## WORK TASK
Return the run of lines below that opens with the line containing "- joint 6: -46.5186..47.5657" and closes with the line containing "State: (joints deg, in", keeping each one exact.

Segment Start: DATA FOR REVIEW

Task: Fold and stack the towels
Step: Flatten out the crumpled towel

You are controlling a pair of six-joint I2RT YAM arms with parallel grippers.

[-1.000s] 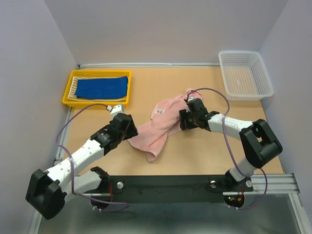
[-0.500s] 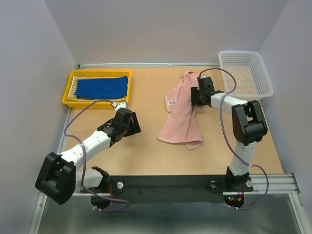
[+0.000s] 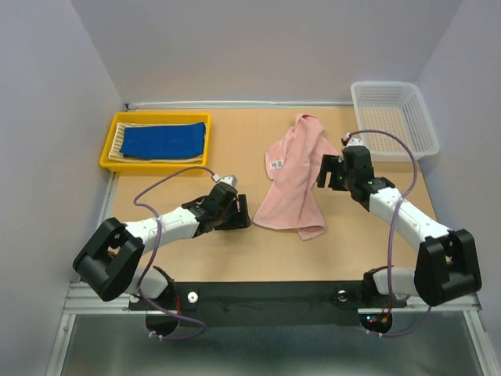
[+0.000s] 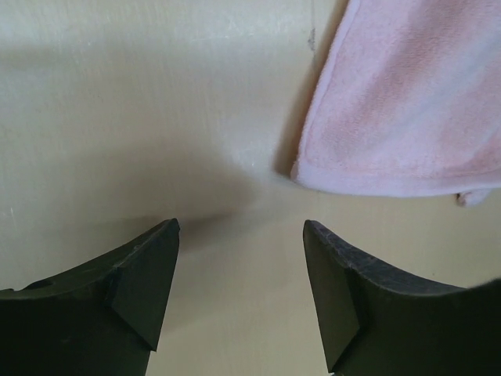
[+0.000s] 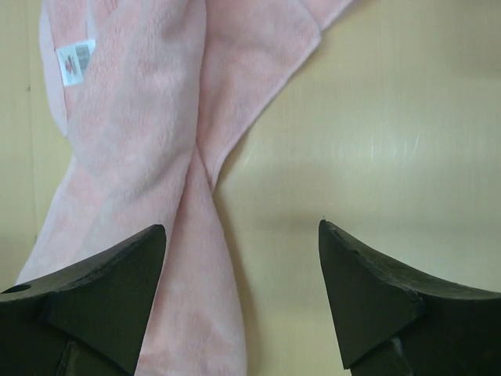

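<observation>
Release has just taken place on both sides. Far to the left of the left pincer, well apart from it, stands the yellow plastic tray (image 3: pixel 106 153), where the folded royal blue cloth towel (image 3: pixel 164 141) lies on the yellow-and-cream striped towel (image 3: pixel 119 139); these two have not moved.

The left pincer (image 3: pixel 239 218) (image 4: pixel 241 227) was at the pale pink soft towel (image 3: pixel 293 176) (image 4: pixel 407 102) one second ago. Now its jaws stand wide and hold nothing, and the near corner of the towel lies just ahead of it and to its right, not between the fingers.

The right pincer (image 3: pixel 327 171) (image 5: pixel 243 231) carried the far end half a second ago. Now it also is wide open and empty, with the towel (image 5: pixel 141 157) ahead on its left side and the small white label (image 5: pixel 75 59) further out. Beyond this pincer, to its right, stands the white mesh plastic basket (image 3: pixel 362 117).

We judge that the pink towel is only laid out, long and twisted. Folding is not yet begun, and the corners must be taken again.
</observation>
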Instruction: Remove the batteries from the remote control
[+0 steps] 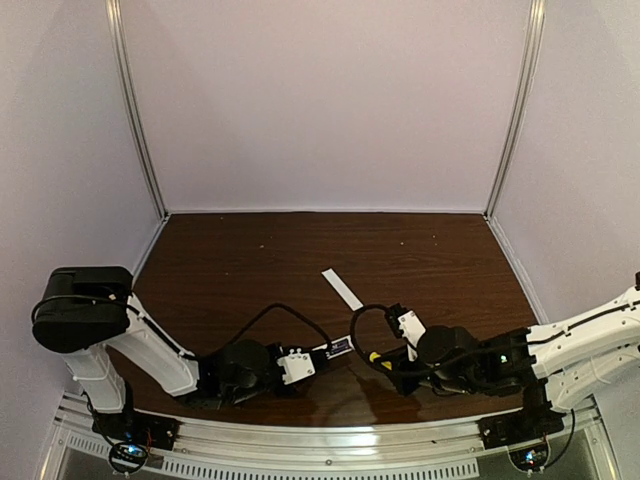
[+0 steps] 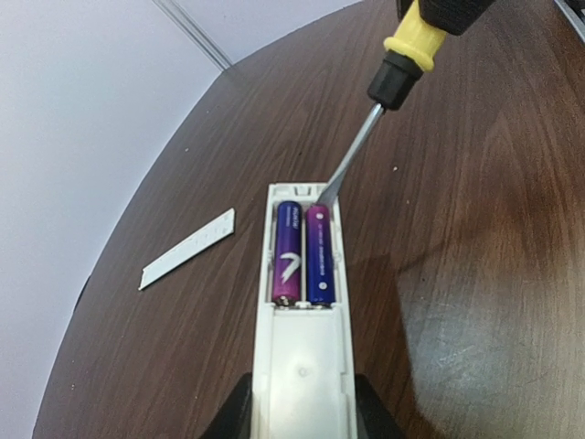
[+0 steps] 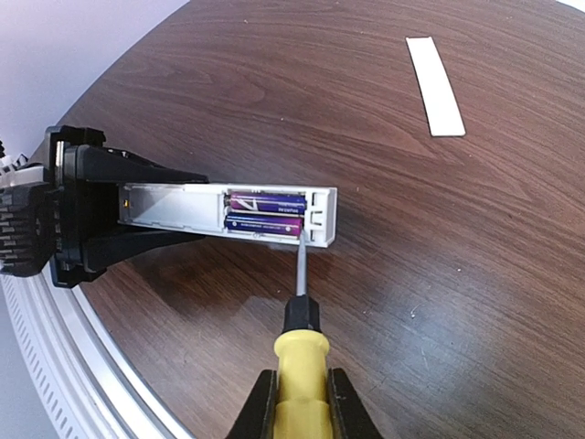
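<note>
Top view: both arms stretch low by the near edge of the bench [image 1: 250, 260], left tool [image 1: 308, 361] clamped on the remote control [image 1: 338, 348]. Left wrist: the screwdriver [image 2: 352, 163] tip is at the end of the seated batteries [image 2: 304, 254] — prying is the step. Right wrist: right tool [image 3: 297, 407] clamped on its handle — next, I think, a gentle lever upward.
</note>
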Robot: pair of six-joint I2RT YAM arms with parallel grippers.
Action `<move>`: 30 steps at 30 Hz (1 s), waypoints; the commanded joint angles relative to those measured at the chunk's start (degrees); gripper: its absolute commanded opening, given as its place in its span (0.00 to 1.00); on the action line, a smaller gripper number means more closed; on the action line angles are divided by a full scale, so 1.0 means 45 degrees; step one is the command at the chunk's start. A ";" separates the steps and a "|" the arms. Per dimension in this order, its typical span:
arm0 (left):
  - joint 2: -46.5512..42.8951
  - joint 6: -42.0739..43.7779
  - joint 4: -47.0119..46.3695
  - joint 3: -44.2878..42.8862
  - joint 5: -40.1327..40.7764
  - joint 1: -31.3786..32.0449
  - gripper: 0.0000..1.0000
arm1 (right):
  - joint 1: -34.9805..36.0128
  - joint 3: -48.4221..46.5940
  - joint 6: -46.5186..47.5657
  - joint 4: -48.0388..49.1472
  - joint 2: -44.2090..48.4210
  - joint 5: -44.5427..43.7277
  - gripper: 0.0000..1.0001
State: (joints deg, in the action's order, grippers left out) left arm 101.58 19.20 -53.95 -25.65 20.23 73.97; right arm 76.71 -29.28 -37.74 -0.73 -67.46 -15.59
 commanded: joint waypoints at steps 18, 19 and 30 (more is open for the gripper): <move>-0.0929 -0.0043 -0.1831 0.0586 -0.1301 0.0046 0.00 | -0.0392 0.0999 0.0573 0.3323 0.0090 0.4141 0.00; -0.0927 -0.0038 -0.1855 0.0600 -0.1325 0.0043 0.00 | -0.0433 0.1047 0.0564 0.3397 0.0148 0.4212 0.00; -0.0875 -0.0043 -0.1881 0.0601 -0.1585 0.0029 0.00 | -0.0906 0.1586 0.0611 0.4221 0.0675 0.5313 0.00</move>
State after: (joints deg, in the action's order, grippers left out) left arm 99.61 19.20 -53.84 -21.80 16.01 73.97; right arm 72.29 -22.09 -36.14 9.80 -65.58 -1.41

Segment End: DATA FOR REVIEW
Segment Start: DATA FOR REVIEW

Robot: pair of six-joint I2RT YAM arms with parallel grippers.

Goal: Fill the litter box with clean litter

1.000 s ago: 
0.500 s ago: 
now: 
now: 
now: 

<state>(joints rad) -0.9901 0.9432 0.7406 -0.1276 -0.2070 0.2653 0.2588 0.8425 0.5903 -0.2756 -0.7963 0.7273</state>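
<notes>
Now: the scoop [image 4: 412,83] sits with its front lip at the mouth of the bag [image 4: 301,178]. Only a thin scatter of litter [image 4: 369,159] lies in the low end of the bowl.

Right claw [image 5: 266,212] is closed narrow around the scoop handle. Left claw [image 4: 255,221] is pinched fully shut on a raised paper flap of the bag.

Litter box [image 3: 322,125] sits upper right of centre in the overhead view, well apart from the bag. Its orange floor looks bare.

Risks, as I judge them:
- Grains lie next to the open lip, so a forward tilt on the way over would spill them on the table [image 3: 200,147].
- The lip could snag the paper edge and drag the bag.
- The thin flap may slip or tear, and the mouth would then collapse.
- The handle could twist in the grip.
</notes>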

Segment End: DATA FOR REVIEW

## OUTPUT FOR THIS TASK
  - joint 6: -46.5186..47.5657
  - joint 4: -48.0388..49.1472
  - joint 2: -44.2090..48.4210
  - joint 5: -44.5427..43.7277
  - gripper: 0.0000..1.0001
State: (joints deg, in the action's order, grippers left out) left arm 101.58 19.20 -53.95 -25.65 20.23 73.97; right arm 76.71 -29.28 -37.74 -0.73 -67.46 -15.59

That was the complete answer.